ENTRIES PROVIDED:
%%
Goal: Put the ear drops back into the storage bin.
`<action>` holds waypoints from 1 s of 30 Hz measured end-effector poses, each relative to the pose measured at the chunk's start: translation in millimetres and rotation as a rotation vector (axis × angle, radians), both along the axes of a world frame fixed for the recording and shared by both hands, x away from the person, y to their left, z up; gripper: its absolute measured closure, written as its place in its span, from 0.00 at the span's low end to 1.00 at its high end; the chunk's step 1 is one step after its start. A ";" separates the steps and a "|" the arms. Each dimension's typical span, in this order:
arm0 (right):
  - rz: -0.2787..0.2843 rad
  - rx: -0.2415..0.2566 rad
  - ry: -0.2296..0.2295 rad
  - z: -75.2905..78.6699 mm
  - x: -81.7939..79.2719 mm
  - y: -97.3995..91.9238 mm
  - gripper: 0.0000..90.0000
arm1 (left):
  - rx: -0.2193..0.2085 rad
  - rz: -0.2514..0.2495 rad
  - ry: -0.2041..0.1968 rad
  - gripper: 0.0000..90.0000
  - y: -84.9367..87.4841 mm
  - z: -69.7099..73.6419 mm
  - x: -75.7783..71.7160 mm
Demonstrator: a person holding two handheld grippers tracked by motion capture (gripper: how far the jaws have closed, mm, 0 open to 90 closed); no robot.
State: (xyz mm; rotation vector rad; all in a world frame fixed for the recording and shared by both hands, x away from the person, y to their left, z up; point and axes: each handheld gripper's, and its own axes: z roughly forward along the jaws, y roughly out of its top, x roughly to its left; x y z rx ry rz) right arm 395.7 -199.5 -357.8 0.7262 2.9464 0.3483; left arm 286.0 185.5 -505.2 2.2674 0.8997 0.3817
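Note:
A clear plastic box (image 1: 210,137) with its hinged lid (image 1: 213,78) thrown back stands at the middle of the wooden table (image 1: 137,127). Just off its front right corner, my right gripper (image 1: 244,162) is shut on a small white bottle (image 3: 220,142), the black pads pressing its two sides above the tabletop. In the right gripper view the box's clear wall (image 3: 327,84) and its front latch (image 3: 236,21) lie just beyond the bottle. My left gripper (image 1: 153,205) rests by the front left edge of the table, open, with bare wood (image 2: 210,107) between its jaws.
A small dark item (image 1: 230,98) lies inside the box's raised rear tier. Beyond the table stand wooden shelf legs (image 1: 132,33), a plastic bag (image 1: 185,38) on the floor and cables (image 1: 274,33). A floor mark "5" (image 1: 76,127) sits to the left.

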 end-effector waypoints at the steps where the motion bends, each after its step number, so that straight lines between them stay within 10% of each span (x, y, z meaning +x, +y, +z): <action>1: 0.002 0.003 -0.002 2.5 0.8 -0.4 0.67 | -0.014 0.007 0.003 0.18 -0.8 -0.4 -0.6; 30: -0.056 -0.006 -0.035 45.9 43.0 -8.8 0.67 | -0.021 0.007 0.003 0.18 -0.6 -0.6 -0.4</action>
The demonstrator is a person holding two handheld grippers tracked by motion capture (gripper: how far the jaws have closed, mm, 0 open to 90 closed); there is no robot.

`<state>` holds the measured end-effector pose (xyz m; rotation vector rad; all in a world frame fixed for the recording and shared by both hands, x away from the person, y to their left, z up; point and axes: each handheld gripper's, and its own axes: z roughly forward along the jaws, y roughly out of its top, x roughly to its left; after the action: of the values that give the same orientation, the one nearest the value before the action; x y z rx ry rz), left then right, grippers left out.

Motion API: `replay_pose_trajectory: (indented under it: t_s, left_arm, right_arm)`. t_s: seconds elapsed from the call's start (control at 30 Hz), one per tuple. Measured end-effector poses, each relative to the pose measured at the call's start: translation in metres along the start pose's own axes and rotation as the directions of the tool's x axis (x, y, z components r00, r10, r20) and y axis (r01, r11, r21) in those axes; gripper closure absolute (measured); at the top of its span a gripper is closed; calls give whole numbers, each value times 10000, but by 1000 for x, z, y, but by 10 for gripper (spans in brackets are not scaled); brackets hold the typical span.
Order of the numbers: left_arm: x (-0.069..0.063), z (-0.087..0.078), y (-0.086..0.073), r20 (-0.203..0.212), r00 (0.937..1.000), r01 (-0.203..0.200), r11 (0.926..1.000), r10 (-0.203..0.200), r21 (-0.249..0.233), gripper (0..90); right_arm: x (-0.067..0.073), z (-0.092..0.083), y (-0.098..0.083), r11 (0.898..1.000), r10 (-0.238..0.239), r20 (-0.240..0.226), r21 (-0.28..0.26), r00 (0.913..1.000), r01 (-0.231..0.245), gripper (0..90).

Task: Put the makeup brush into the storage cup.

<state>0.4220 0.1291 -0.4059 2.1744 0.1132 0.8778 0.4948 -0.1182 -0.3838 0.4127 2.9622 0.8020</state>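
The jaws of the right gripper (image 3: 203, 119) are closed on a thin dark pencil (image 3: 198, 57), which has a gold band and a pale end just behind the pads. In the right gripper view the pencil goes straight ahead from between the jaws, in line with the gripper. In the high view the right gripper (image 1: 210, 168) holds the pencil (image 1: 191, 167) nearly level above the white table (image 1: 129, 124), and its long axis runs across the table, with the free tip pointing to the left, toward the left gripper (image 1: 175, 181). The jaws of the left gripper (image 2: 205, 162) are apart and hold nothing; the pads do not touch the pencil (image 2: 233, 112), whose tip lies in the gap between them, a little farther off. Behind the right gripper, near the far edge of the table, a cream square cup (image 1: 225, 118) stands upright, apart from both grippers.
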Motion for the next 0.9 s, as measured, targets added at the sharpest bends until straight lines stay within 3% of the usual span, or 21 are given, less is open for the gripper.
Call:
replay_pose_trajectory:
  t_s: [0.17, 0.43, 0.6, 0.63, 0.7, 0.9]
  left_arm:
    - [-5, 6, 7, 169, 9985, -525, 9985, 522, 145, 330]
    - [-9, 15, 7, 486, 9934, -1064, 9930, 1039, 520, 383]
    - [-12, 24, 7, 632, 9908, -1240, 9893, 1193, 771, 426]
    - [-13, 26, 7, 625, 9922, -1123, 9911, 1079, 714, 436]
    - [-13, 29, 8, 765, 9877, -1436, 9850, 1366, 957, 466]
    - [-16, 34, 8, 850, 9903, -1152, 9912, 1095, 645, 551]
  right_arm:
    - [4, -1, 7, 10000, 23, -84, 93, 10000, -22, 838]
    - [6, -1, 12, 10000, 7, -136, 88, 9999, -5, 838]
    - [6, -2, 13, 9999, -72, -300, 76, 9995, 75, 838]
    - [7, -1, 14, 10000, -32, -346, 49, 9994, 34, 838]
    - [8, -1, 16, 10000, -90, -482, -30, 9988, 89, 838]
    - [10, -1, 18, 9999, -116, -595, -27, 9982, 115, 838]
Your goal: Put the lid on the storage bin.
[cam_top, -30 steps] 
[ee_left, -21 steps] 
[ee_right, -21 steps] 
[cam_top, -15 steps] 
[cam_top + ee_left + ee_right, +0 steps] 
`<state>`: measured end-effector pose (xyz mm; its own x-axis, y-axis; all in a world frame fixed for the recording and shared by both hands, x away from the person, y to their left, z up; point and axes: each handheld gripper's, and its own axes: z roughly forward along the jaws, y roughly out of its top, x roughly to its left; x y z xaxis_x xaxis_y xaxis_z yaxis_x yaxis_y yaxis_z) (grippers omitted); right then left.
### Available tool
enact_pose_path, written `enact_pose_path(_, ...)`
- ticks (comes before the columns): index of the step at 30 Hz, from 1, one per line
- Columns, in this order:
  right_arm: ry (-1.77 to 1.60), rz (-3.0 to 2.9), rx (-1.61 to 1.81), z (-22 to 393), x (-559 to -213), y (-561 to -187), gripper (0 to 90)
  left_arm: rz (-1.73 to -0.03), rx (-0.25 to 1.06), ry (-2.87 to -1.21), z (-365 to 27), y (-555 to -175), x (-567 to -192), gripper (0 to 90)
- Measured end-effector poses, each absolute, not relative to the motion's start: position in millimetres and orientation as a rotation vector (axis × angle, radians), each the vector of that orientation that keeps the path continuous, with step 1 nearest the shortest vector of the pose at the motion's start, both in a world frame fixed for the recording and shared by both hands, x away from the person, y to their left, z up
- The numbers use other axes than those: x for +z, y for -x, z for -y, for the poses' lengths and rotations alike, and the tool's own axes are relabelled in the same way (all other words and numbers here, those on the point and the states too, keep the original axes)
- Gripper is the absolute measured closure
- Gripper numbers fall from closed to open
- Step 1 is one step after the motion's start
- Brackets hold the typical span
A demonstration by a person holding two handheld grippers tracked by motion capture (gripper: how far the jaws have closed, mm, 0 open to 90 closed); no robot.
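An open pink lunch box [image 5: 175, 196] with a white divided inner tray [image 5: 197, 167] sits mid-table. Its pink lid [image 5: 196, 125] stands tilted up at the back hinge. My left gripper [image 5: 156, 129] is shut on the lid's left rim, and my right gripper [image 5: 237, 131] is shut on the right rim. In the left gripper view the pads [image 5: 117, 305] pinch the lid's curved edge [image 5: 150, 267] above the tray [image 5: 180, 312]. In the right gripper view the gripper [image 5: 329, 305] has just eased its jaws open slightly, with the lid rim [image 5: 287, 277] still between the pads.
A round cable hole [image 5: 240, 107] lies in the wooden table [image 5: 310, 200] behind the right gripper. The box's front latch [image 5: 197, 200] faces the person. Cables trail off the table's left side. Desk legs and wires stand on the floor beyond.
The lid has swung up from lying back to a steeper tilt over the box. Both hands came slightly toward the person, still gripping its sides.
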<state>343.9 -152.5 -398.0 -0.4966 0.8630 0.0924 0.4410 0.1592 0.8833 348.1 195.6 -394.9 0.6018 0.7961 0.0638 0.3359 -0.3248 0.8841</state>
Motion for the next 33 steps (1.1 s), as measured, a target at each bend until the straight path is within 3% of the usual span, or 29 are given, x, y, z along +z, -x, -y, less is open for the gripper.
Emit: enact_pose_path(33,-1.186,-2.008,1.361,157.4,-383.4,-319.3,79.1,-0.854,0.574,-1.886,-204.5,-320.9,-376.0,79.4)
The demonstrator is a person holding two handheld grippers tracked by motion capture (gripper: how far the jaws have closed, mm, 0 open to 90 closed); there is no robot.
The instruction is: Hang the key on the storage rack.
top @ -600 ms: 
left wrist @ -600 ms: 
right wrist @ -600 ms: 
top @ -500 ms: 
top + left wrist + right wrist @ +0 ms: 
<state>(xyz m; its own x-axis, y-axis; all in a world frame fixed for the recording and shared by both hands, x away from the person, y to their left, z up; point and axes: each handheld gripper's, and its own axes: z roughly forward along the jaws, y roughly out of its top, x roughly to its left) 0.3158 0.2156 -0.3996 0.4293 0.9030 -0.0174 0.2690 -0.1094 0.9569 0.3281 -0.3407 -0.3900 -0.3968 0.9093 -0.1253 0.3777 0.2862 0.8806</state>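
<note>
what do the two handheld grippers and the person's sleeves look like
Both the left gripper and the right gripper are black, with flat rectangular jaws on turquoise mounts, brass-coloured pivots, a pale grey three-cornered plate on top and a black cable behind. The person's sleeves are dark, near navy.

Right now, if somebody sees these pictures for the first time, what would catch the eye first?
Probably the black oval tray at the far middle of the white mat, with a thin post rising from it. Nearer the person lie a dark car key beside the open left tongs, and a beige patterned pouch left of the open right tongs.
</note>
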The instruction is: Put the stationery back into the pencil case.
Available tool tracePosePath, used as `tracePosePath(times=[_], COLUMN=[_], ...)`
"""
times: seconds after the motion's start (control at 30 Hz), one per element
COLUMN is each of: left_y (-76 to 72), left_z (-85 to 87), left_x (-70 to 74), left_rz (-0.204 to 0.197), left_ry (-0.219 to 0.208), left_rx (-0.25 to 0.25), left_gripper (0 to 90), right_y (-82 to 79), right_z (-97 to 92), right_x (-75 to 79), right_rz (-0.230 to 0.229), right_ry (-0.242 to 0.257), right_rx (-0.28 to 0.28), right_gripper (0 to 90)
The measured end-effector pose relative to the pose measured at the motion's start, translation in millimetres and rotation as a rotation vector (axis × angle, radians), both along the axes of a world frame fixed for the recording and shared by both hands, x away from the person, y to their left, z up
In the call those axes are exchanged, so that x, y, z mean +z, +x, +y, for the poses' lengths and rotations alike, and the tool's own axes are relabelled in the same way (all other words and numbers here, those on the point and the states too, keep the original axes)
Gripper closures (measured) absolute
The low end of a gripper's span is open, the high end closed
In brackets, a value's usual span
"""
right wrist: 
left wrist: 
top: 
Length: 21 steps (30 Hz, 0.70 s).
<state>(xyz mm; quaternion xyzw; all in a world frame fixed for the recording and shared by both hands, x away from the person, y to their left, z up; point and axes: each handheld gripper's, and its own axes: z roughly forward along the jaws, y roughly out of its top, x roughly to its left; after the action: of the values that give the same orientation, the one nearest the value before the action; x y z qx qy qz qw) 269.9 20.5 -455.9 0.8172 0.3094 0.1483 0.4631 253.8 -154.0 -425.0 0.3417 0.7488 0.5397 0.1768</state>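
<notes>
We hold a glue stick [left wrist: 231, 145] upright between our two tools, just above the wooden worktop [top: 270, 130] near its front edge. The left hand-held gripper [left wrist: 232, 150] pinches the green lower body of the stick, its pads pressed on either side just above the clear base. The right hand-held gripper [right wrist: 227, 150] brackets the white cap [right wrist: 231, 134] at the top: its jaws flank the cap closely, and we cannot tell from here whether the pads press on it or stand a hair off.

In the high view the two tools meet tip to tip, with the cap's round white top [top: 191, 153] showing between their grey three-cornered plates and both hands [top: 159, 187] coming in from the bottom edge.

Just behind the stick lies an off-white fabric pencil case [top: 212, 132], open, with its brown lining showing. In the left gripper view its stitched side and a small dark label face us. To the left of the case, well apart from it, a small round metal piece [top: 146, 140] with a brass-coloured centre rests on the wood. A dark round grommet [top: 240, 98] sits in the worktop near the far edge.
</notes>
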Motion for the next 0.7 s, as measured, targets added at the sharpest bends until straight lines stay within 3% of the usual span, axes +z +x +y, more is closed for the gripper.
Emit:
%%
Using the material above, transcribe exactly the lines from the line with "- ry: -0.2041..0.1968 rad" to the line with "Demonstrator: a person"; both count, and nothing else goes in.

  - ry: -0.2041..0.1968 rad
  - gripper: 0.0000..90.0000
  - y: -84.9367..87.4841 mm
  - z: -69.7099..73.6419 mm
  - x: -75.7783..71.7160 mm
Demonstrator: a person holding two handheld grippers tracked by motion capture (gripper: how far the jaws have closed, mm, 0 open to 90 closed); no robot.

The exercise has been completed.